Marcel Moreau et l’art d’écrire sur l’amour
Quelque chose aura disparu avec le décès de Marcel Moreau : l’art d’aimer écrire sur l’amour ! J’avais été enchanté par Nous, amants au bonheur ne croyant. Je l’ai été de nouveau avec La jeune fille et son fou. Quand l’amour tient la page, l’écrivain est sans faille. C’est « l’esprit de principauté » affecté au jeu de l’amour et des bazars sexuels.
Avec Moreau, on est loin du pessimisme sensible de László Krasznahorkai qui, dans Le dernier loup, écrit : « qu’il n’était désormais plus possible de penser, que la pensée avait perdu son sens de l’aventure, du défi, qu’elle n’avait plus de profondeur, de hauteur, qu’elle se limitait désormais à exprimer des saletés primitives telles que donne-moi ça, la langue n’est plus qu’un paquet de linge sale ».
Moreau lui « salue gentiment son gouffre et son dégoût », car l’amour est une salutation qui offre son fessier au désespoir.

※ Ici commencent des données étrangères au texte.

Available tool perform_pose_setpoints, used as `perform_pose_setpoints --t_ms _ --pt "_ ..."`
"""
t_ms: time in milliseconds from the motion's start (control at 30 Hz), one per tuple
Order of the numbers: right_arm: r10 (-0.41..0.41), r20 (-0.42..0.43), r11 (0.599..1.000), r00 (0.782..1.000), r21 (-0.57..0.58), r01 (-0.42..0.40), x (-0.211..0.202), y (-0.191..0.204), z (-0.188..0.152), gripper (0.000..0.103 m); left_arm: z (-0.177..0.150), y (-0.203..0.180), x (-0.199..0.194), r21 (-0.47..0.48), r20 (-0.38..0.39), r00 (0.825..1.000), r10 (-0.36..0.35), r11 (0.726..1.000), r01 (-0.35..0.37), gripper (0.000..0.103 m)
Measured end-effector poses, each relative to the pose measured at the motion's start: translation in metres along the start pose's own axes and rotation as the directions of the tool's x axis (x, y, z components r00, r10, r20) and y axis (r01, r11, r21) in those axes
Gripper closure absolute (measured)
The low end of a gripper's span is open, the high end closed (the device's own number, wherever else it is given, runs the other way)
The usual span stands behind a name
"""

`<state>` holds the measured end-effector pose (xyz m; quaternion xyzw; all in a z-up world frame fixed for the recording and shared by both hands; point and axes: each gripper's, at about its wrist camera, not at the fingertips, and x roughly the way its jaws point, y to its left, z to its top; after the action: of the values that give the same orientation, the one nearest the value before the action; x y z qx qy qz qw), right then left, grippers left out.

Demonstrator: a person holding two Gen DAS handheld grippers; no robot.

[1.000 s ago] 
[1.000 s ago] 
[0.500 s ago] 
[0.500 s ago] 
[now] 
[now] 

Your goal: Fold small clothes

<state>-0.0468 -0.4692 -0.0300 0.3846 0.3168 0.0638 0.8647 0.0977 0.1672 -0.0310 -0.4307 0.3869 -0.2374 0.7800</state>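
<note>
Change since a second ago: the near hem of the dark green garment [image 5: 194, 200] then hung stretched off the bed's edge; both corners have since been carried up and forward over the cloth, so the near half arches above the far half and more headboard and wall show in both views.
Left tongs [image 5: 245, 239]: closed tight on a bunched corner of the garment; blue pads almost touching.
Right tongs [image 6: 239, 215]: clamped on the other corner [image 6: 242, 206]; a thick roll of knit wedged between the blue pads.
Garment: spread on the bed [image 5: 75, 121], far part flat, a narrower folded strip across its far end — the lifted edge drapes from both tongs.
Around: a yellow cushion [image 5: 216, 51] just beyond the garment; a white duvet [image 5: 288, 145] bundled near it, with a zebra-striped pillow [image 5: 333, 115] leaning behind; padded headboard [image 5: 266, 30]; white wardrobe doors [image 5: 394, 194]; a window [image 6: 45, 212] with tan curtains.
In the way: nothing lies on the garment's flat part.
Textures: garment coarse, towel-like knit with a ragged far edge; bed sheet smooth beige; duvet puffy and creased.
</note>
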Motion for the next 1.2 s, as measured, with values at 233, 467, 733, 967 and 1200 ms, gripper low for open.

Il nous entraîne dans le wagon du renouveau, brinquebalant, déjouant la proximité du monde par « des projets de jumelante ferveur ». Dieu sait comme la description de l’amour peut être hennissante, abêtissante entre la papatte en rond et la guimauve orchestrale. Mais Moreau annule « le mors aux dents » pour embellir la belle inaction amoureuse.
Seuls les corps demeurent et la littérature entre les peaux. « Entre mes livres et tes lèvres, il y a comme une histoire qui ne demande qu’à naître, une impudeur qui ne demande qu’à croître ». Moreau est le corsaire du paddock et son drapeau noir à tête de mort est un tricot de clitoris, une paire de seins que « seule l’élite des extravagants » peut voir, c’est-à-dire entrevoir, car, dans l’amour, tout passe à côté des baies vitrées et des portes grandes ouvertes.
L’amour prépare à un art, « mais nous ne savons lequel ». C’est une complication qui abhorre toutes les soustractions. Chez Moreau, on additionne : la beauté, la joie d’aimer et d’écrire, « l’amour que tu me donnes te garde belle dans la haine que tu m’épargnes ». Mais il ne résulte rien de toute cette arithmétique.
Dans cette catégorie câline, Moreau a un fils spirituel : Fol de Maximilien Friche. Tous deux sont des écrivains de l’amour que la déception taraude pour y laisser un trou noir, grand comme l’espace dans lequel d’autres histoires d’amour vont apparaître. Il y a une astrophysique de la dilection, comme il y a une cosmogonie de la déréliction. Car, sans l’amour, l’homme traîne dans « une pauvre civilisation des usures », sous une chape de plomb au fond de laquelle il ressemble à une porte blindée qui donne sur un terrain vague ou une fête foraine abandonnée. Sans amour, il n’y a qu’à tirer les rideaux, à baisser la lumière et à écrire « un texte gris… où sont ces noirs espaces du dedans ».
Marcel Moreau est enterré au Père-Lachaise. Sur sa tombe est inscrite cette citation : « je suis heureux pour la première fois de ma mort ». On sait qu’il mentait mal et que, « dans le secret de leur lyrisme, les mots peuvent construire le plus haut amour. Et comment, dans le secret de leur déchaînement, ils peuvent le ruiner ». L’amour est un puissant mafioso. Il sait extorquer aux mots leur noirceur « éclairée par des savoirs à en jouir… dans la terrifiante allégresse des contradictions ». Il sait les prostituer.
Il faut avoir aimé la nage d’un dauphin, même disparue, pour comprendre que la mer (qui n’est qu’un pseudonyme de l’amour) nous raconte des histoires, dont la plus belle est qu’il n’y a pas d’amour échu. En ce sens, l’écriture navigue tant bien que mal : « je t’aime sur un fleuve, les sentiments, mais j’écris sur une poudrière, le verbe. Entre le fleuve et la poudrière, il y a des raccords secrets, l’imprévisible correspondance du soufre et des larmes ».
Qui n’a jamais aimé ne pourra jamais écrire et qui ne peut écrire n’a pas non plus le temps d’aimer. Moreau va toujours à « l’essentiel du périssable ». La jeune fille et son fou dit tout de la folie d’aimer et des carcasses calcinées que les Dulcinées cadenassent pour que, même après la fin des ébats, les placards soient pleins de la conserve de leurs échos.